また、環境の理解に関しては、2023年12月にロボット学習タスクのために実世界の多様なデータを画像やテキスト生成モデルを活用して、リアルなデータを生成することで、データセットの多様性や量を増やすことができるシステム「GenAug」があります。これにVisual Diffusion Modelを対応させることで、実世界のデータ量が増加し複雑な環境でも学習することが可能となるでしょう。
参考文献:
“DALL-E-Bot: Introducing Web-Scale Diffusion Models to Robotics ”(2023):2210.02438 (arxiv.org)
“Seer: Language Instructed Video Prediction with Latent Diffusion Models”(2024):2303.14897 (arxiv.org)
“GenAug: Data Augmentation for Finetuning Text Generators”(2020):2010.01794 (arxiv.org)

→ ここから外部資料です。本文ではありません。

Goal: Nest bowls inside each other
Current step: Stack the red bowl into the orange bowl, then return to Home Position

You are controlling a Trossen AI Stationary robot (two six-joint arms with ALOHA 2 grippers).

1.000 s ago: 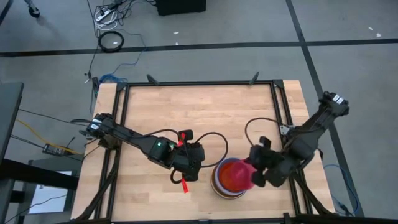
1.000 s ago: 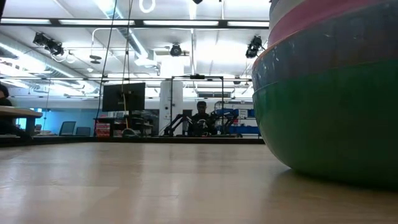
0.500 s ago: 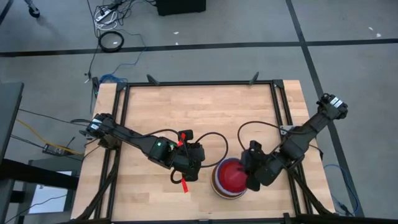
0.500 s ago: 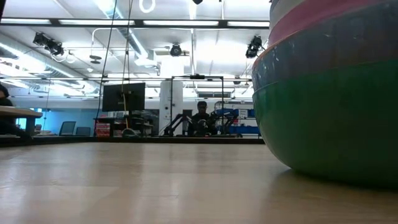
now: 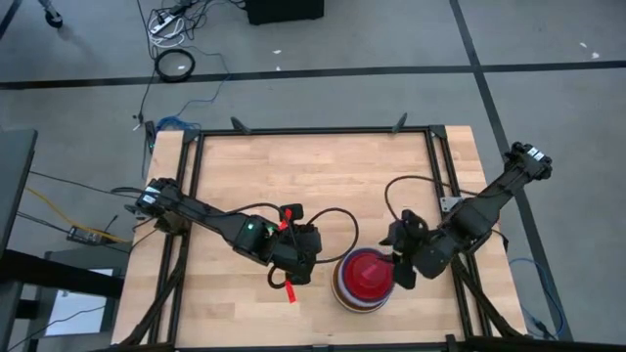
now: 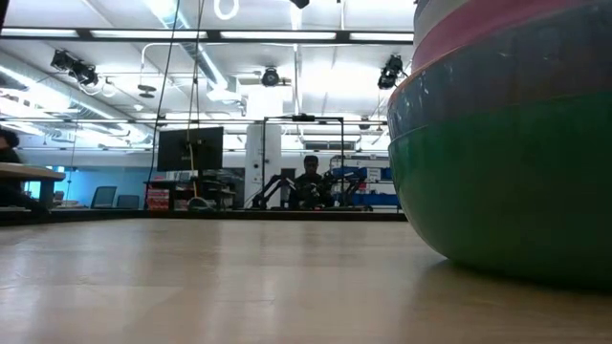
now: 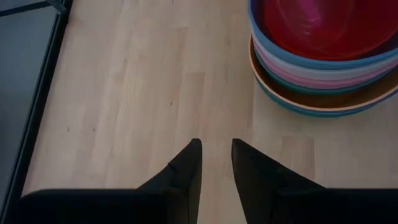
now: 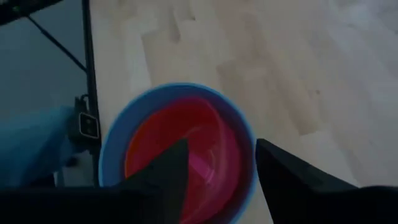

出展元:(ITmedia):画像生成AIが“ロボットの動き”を生成 英ICL「DALL-E-Bot」開発 – ITmedia NEWS
Soraの課題
物理法則の完全な理解はまだ先
Soraが物理世界を理解し始めたことは大きな進歩ですが、物理法則を完全に再現するにはまだ難しい課題が残っています。例えば、椅子は「硬いもの」と人間は分かりますが、Soraはそれをモデル化できず、現実的に不可解な挙動をしている動画が生成されてしまいます。また、ガラスが粉々に砕けるシーンのような、物体間の複雑な相互作用を正確に表現することも現状できていません。このように、Soraの物理世界の理解には限界があり、完全に実現するには、さらなる技術の進歩や物理世界のデータが必要不可欠です。
安全性の確保
Open AI社はSoraの一般公開の具体的なリリース日を設定しておらず、悪用されないような安全策とAIによる倫理的リスクへの対策を慎重に進めていると技術レポートで公表しています。対策としては、Soraによって生成された動画に”AIによる生成”であることが分かるようなメタデータを付与することを検討しています。これにより、ディープフェイクやデマを招くコンテンツの拡散を防ぐことができます。また、使用ポリシーに違反するコンテンツ生成を防ぐため、事前に入力するプロンプトをチェックして除外するフィルターも用意しているとされています。
まとめ
Soraは動画生成AIの一つの到達点ですが、OpenAI社はこのAIを「AGI(汎用人工知能)実現への重要な通過点」と位置付けています。ロボット工学分野で述べたように、現実世界のデータを十分に取得することで、物理世界のシミュレーションの精度が向上し、より人間に近い汎用的な動作を実現できる可能性があります。今後のSoraの進化が、AGI実現に向けた重要な基盤となることには違いないでしょう。